To do | Take each line from the material below that includes the string "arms" and copy it.

Information shown |
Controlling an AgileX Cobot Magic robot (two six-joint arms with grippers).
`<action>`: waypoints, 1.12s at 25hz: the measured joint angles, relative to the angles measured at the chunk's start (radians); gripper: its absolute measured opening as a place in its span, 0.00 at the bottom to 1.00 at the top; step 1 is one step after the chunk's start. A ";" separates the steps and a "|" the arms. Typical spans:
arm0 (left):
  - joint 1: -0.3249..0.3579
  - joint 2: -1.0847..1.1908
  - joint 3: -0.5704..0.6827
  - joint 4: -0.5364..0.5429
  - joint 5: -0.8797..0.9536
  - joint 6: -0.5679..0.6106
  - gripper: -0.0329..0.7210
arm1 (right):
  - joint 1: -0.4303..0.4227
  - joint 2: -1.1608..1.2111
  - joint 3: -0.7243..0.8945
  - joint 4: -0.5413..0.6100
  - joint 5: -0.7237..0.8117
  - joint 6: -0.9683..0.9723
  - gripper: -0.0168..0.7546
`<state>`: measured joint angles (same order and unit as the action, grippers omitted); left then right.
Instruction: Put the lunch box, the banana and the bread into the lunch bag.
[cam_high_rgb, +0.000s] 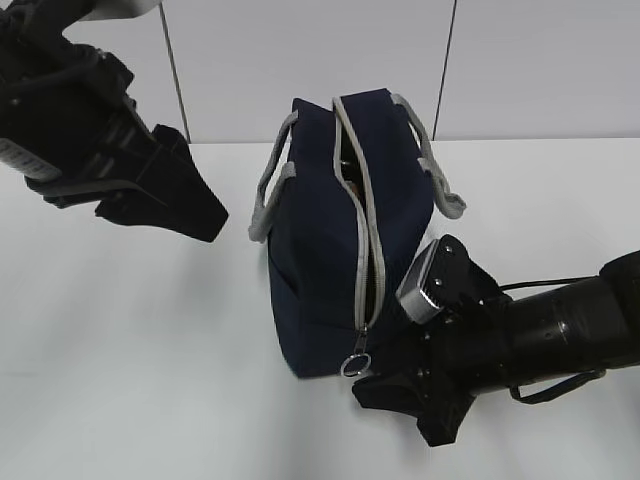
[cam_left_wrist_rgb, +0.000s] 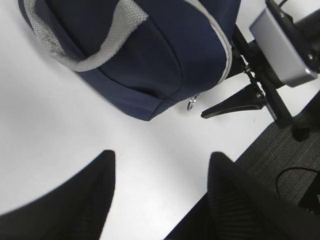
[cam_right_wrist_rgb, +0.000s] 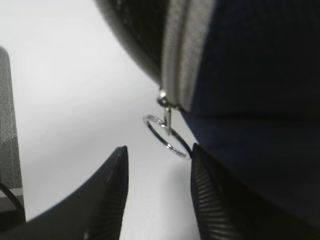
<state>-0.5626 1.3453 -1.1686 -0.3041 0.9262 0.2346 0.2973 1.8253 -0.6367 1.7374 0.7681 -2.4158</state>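
Note:
The navy lunch bag (cam_high_rgb: 320, 250) stands mid-table with grey handles. Its grey zipper (cam_high_rgb: 362, 230) gapes narrowly along the top, and the ring pull (cam_high_rgb: 355, 365) hangs at the near end. My right gripper (cam_high_rgb: 400, 410) lies low at that end. In the right wrist view it (cam_right_wrist_rgb: 159, 150) is open, and the ring pull (cam_right_wrist_rgb: 167, 136) hangs just beyond its tips, close to the right finger (cam_right_wrist_rgb: 202, 180). My left gripper (cam_left_wrist_rgb: 162, 155) is open, empty and raised left of the bag (cam_left_wrist_rgb: 150, 55). The lunch box, banana and bread are out of view.
The white table (cam_high_rgb: 130, 350) runs back to a grey panelled wall (cam_high_rgb: 300, 50). In the left wrist view the table's edge meets dark floor (cam_left_wrist_rgb: 280, 150) with a cable at lower right. The right arm's grey camera (cam_left_wrist_rgb: 282, 45) sits beside the bag.

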 joint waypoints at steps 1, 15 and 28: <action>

Exercise output |
Controlling an AgileX Cobot Magic robot (two six-joint arms with grippers).
`<action>`: waypoints, 1.12s at 25hz: the measured joint angles, relative to the angles measured at the chunk's start (radians); gripper: its absolute measured opening as a place in its span, 0.00 at the bottom to 1.00 at the top; step 1 is one step after the chunk's start. A ";" separates the steps and a "|" the arms. Typical spans:

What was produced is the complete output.